A distribution of pure or binary metal oxide anions are generated using a pulsed molecular beam valve/ablation laser ion source, a simplified diagram of this source is shown to the right. Helium carrier gas is introduced using a pulsed (30 Hz) valve (beam valve 1) and approximately 8 mJ/pulse of the second harmonic (532 nm) of a Nd:YAG, is focused onto a rotating rod (not shown) or pressed metal powder source. The pellet source is made by pressing the metal powder at high (2-3 tons) pressure into a solid pellet. By using this method, we are easily able to make samples with mixtures of more than one metal (i.e. Mo-V, Mo-Nb, Mo-Al).

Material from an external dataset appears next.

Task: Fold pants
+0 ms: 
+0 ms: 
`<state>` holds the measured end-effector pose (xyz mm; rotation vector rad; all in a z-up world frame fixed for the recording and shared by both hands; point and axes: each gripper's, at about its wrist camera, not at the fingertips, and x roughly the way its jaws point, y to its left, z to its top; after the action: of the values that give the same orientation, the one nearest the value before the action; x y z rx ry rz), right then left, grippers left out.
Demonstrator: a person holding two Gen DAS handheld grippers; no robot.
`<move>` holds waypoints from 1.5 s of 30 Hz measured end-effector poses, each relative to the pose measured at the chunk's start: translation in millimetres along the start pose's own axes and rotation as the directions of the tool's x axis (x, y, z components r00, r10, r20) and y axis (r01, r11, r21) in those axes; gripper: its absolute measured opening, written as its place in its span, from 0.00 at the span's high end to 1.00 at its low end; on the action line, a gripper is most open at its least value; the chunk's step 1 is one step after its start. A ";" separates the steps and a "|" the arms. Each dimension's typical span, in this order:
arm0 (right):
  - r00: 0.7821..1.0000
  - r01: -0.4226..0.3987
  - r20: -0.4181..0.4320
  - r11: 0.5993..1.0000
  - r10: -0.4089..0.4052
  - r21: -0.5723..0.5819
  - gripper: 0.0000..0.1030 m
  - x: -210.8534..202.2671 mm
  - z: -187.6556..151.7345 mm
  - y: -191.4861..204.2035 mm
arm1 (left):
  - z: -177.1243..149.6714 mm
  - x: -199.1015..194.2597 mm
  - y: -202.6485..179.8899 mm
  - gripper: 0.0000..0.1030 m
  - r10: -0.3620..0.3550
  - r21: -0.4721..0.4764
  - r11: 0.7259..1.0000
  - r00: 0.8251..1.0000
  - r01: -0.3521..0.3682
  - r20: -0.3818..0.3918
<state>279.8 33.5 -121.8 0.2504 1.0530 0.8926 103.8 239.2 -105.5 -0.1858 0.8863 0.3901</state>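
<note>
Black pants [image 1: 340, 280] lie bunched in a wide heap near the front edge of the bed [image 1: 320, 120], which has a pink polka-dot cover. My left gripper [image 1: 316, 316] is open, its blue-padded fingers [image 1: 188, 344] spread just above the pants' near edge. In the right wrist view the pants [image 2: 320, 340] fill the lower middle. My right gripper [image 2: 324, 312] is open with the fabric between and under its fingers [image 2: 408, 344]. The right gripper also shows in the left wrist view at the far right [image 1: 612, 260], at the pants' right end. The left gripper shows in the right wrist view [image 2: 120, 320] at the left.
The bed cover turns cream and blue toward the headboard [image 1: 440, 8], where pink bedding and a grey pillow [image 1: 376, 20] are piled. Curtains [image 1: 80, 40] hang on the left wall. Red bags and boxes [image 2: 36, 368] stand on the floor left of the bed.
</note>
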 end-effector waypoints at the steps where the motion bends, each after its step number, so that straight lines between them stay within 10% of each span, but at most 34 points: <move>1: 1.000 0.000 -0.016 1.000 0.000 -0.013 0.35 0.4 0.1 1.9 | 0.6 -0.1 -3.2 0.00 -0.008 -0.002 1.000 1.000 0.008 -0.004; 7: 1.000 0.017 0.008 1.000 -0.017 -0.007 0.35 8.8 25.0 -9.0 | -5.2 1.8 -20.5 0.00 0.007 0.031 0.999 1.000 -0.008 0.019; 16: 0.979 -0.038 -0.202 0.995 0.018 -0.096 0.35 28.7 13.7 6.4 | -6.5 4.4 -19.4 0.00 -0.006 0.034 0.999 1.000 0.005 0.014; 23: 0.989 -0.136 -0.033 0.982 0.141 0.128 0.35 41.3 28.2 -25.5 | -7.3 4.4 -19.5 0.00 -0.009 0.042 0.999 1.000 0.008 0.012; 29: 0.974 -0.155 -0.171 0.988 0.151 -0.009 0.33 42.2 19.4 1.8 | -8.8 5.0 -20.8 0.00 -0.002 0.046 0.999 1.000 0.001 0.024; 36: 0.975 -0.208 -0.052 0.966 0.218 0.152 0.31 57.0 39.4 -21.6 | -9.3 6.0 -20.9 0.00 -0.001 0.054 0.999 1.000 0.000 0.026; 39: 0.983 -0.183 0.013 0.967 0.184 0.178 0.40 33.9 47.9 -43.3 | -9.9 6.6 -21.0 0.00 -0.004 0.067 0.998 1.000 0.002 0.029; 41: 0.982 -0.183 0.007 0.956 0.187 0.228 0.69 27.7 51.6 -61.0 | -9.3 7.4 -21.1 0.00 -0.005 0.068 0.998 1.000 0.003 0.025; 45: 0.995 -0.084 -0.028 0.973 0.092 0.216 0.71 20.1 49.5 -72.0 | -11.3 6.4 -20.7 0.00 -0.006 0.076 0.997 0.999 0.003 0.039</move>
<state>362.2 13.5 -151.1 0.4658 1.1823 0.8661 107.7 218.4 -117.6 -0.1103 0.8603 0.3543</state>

The ions are then skimmed and the anions are accelerated to 1 keV (green in figure) into a time-of-flight spectrometer (blue in figure). The ions pass through a 3-mm mass-defining slit into the detector region (red in figure) and collide with a dual microchannel plate detector assembly. Anions are photodetached 15 cm upstream of the ion detector using the second (532 nm, 2.33 eV), third (355 nm, 3.49 eV), or fourth (266 nm, 4.66 eV) harmonic output of a second Nd:YAG laser, timed to intersect a particular ion packet. There are many ways that photodetached electrons can be extracted and detected and they all have different advantages and disadvantages. The method used on this instrument is called time-of-flight. In this method, a small fraction of the photodetached electrons travel the length of a 1 m field-free drift tube situated perpendicular to both the ion and laser beam axes. Data collection is slower for this method compared to others such as a magnetic bottle, since only a very small fraction of the electrons are detected (opposed to 100% for a magnetic bottle). However, time-of-flight methods produce higher resolution data and angular information is not lost, so anisotropy parameters can be measured.

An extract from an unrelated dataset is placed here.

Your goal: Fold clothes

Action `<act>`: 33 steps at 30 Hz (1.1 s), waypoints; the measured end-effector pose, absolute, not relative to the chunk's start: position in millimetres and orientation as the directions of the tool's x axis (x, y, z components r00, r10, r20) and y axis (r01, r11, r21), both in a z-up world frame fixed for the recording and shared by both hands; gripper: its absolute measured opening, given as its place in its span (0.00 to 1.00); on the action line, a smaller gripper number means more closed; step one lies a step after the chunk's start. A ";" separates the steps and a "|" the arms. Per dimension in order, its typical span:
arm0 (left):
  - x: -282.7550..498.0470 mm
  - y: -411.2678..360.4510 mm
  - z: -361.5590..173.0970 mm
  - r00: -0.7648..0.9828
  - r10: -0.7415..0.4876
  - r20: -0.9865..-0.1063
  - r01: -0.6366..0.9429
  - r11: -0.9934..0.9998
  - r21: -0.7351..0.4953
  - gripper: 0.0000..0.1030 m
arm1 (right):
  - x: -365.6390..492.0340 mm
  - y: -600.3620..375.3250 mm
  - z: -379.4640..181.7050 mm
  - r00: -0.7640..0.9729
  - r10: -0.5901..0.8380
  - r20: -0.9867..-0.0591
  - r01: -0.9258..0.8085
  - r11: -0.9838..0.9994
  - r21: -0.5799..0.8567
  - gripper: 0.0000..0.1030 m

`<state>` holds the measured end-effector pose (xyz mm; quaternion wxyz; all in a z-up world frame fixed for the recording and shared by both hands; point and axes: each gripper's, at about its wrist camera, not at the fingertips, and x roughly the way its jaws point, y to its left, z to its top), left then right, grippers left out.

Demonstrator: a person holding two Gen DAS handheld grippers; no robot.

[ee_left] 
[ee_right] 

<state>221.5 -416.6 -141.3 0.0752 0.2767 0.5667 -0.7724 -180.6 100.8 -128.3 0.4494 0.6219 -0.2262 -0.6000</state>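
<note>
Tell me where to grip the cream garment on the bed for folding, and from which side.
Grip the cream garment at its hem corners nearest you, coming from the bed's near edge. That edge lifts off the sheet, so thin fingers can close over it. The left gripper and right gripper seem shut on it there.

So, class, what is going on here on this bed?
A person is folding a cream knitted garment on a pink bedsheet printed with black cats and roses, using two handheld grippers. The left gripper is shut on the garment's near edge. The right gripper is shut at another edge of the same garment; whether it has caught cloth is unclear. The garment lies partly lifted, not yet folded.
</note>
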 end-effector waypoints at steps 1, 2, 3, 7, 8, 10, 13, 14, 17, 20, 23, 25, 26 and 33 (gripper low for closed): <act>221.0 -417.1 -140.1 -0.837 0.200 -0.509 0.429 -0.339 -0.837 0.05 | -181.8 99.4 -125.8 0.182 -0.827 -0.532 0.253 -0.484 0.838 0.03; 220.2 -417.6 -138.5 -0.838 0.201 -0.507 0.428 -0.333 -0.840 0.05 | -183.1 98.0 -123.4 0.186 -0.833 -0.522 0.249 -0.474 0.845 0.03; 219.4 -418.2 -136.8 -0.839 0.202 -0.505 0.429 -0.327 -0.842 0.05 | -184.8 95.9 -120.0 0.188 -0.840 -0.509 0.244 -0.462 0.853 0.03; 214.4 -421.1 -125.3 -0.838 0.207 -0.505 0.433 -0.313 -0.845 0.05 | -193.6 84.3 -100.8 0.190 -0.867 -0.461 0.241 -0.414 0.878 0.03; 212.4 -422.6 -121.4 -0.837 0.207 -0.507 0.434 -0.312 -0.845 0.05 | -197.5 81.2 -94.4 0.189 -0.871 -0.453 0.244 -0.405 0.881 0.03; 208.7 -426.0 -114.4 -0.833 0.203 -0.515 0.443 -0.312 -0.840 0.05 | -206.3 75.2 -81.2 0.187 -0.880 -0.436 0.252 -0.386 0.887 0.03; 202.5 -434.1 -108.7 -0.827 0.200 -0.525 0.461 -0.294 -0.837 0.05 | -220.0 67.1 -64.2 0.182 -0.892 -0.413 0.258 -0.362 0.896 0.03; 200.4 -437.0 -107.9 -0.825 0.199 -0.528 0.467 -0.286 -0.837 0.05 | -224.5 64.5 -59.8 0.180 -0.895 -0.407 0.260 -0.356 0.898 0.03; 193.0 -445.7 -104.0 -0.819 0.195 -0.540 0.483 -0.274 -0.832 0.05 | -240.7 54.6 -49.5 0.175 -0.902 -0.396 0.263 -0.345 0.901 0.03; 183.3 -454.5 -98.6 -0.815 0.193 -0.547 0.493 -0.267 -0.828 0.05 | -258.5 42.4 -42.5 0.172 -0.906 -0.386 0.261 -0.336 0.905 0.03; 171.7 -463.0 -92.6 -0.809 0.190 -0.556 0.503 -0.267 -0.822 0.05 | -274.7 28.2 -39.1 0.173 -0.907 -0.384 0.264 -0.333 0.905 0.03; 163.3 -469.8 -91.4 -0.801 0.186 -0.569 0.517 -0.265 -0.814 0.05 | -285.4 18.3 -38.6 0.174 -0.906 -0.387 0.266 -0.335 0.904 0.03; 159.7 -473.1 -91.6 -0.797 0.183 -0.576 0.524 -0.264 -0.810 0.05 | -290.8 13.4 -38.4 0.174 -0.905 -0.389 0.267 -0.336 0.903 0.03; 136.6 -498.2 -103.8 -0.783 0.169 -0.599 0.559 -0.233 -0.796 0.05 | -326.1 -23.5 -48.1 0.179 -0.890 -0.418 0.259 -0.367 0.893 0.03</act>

The drift times of the photoelectrons are recorded relative to the detachment laser pulse using a digitizing oscilloscope. The drift times are averaged over 1,000,000 laser shots and converted to electron kinetic energy.

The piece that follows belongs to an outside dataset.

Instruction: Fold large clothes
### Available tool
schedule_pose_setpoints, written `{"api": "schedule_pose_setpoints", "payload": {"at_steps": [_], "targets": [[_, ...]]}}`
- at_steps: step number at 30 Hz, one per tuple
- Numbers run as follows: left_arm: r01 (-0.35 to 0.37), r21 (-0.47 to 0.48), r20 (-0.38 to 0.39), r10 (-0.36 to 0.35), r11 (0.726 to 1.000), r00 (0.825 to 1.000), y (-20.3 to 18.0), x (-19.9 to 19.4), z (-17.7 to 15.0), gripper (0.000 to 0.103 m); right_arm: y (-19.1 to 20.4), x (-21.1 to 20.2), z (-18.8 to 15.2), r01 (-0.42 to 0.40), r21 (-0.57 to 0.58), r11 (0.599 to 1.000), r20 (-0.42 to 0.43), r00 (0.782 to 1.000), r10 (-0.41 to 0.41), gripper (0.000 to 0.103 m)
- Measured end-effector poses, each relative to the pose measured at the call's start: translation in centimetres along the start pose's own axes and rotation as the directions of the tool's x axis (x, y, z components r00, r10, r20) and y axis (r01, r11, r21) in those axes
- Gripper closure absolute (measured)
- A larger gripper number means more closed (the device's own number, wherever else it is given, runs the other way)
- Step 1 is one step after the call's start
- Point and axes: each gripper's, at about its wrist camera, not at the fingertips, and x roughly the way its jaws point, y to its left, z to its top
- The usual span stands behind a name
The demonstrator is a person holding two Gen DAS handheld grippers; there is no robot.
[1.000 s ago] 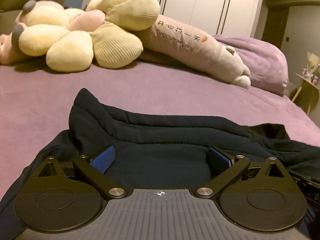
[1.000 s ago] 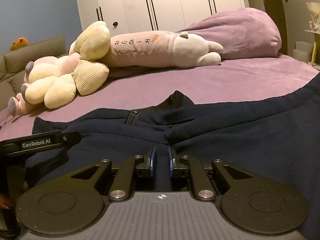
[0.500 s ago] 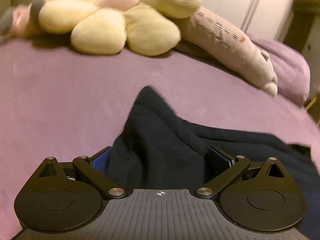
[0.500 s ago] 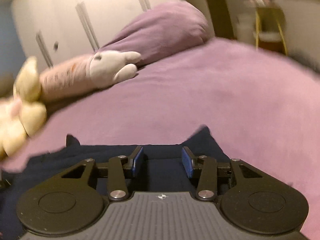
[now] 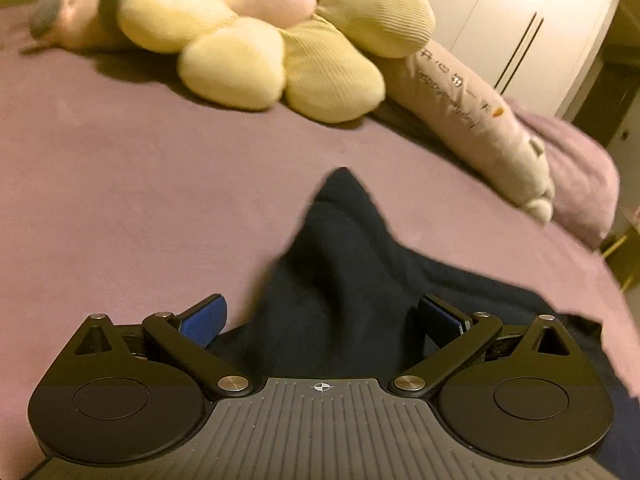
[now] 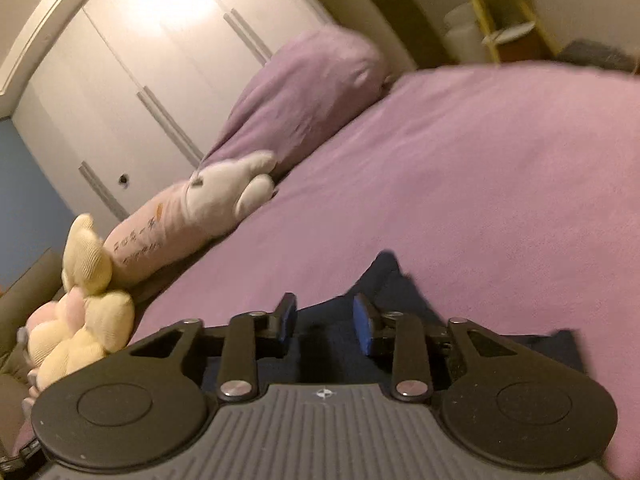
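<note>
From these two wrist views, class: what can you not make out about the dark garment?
- Dark navy garment: type and full shape, cut off by the left view's bottom edge and gripper body.
- Right gripper: grip on the cloth unclear.
- Long pink plush pillow: lettering blurred.

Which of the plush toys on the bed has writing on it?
The long pink bolster plush, printed along its side; the yellow flower plush beside it is plain.

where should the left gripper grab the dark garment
Grip the raised peak of the dark garment, coming in low from the near side along the bed. It stands up as a narrow fold between the left gripper's open fingers, so closing there pinches it cleanly.
</note>
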Motion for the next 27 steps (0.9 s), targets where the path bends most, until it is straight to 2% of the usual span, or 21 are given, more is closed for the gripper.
{"api": "schedule_pose_setpoints", "payload": {"at_steps": [1, 3, 7, 10, 13, 16, 19, 21, 25, 27], "targets": [[-0.008, 0.035, 0.008, 0.008, 0.999, 1.000, 0.2, -1.1, -0.5, 0.000, 0.2, -1.3, -0.2, 0.017, -0.023, 1.000, 0.025, 1.000, -0.016, 0.052], [-0.013, 0.067, 0.020, 0.011, 0.998, 1.000, 0.8, -2.7, -1.3, 0.000, 0.1, -4.1, -1.3, 0.038, -0.053, 0.998, 0.067, 0.997, -0.034, 0.051], [-0.003, -0.006, 0.063, 0.003, 1.000, 0.998, 2.5, -3.7, -2.3, 0.000, 0.3, -6.6, -2.9, 0.084, -0.095, 0.992, 0.141, 0.988, -0.070, 0.051], [-0.001, -0.026, 0.044, 0.002, 1.000, 0.999, 2.7, -2.7, -2.3, 0.000, -0.2, -5.5, -2.9, 0.114, -0.085, 0.990, 0.119, 0.987, -0.103, 0.051], [-0.003, -0.015, 0.049, 0.004, 1.000, 0.999, 2.6, -1.8, -2.7, 0.000, -1.6, -4.6, -2.9, 0.105, -0.032, 0.994, 0.092, 0.991, -0.102, 0.051], [-0.023, -0.009, 0.021, 0.023, 1.000, 0.999, 2.3, -1.3, -2.3, 0.000, -1.9, -4.1, -2.8, 0.108, -0.015, 0.994, 0.076, 0.991, -0.107, 0.051], [-0.041, -0.011, -0.016, 0.041, 0.999, 0.999, 2.2, -1.8, -1.6, 0.000, -1.3, -3.9, -2.3, 0.135, -0.027, 0.990, 0.049, 0.990, -0.134, 0.051], [-0.060, -0.017, -0.042, 0.059, 0.998, 0.997, 2.4, -3.0, -1.3, 0.000, -0.2, -4.4, -1.7, 0.187, -0.045, 0.981, 0.034, 0.982, -0.186, 0.051], [-0.017, -0.036, -0.032, 0.016, 0.999, 0.999, 4.5, -6.8, -3.1, 0.000, 2.2, -8.5, -2.5, 0.162, -0.108, 0.981, 0.113, 0.982, -0.150, 0.051], [-0.030, -0.061, -0.007, 0.030, 0.998, 1.000, 5.5, -8.0, -4.0, 0.000, 2.7, -10.3, -3.7, 0.184, -0.158, 0.970, 0.155, 0.975, -0.159, 0.051]]}}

The energies are calibrated using well-known PE spectra, such as O−, OH− and WO2−. Besides photoelectron spectroscopy, we also perform ion beam hole-burning experiments, reactivity studies, and resonant two-photon detachment (R2PD). The instrument is operated slightly different for these experiments.

Reactivity Studies

In reactivity studies, a second beam valve introduces a reactant gas (i.e. H2O, CO2, CO, CH4) into the clustering channel. The ions then travel through the instrument and for reactivity studies, their time-of-flight is recorded by a digitizing oscilloscope. The time-of-flight is converted into mass to obtain the anion mass spectrum. The amount of reactant gas is varied and mass spectra are collected for each reactant gas concentration and then analyzed.